Dass dadurch SPD und CDU einen größeren Einfluss bekommen könnten, sei nicht hinnehmbar, so Mucker: "Es darf nicht darin münden, dass zwei Parteien allein die Kontrolle ausüben und der Rundfunkrat nicht die Meinungsvielfalt widerspiegelt, sondern vielleicht politische Interessen."

Ähnlich äußert sich auch St. Wendels Landrat Udo Recktenwald (CDU). Er könne nur hoffen, dass die Absichten zur Verkleinerung nicht politisch motiviert seien, um möglicherweise im Rundfunkrat Mehrheiten herbeizuführen, die "politisch genehm" seien.

Allgemein sei die Einbindung möglichst vieler gesellschaftlicher Gruppen entscheidend, so Recktenwalds Überzeugung. "Es hat bisher dem Rundfunkrat nicht geschadet, dass dort so viele Mitglieder sitzen. Es würde ihm und seiner demokratischen Legitimation schaden, wenn es weniger wären."

Rink fordert Überarbeitung

Am Freitagmittag hat die Vorsitzende des SR-Rundfunkrates, Gisela Rink, einst stellvertretende Fraktionsvorsitzende der CDU im saarländischen Landtag, ihre offizielle Stellungnahme zu den Plänen bei der Landesregierung eingereicht.
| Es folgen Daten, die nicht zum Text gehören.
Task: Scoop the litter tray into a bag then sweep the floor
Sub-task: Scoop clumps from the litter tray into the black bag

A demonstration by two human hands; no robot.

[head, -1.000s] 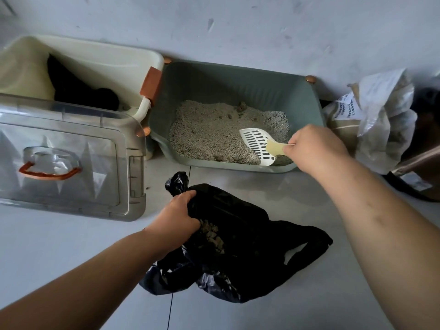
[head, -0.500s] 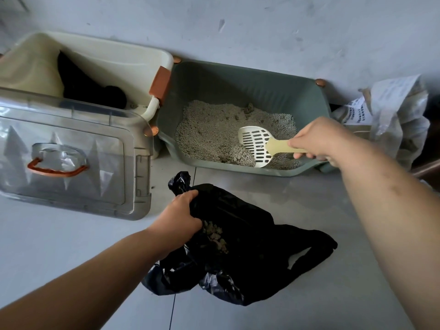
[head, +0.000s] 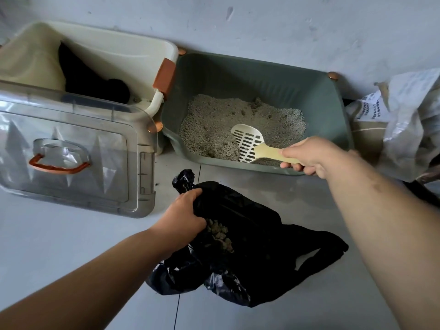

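A person's left hand [head: 181, 216] and right hand [head: 314, 155] are bare, forearms uncovered as far as they show, the right faintly marked

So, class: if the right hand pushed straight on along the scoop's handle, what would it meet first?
The right hand would likely drive its scoop into the heaped litter first, then the green tray wall; depth is unclear.

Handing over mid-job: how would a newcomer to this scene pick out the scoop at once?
Against the wall stands a green tray of grey litter, right of a cream bin. The scoop sits at the tray's near edge, its handle gripped by the right hand. It is the only pale, slotted thing there, with its head down in the litter.
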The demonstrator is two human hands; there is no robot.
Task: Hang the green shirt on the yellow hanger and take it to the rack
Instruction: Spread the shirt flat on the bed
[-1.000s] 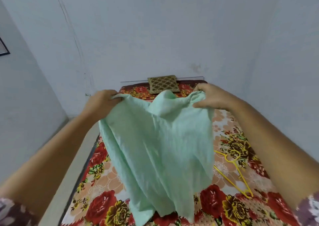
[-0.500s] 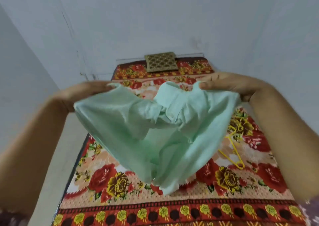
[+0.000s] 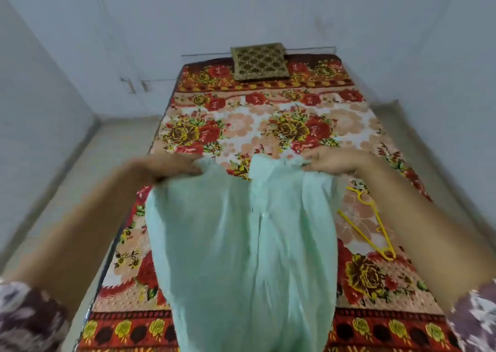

Sie fordert darin "klar und deutlich" eine Überarbeitung. Es passe nicht zusammen, dass der Rundfunkrat auf der einen Seite mehr Verantwortung übernehmen, auf der anderen Seite aber extrem verkleinert werden solle, so Rink.

Deutliche Kritik von den Betroffenen also. Es wird sich zeigen, ob sie im Gesetzesentwurf Niederschlag findet. Der Zeitplan ist zumindest sportlich: Schon ab 2024 soll das Gesetz greifen.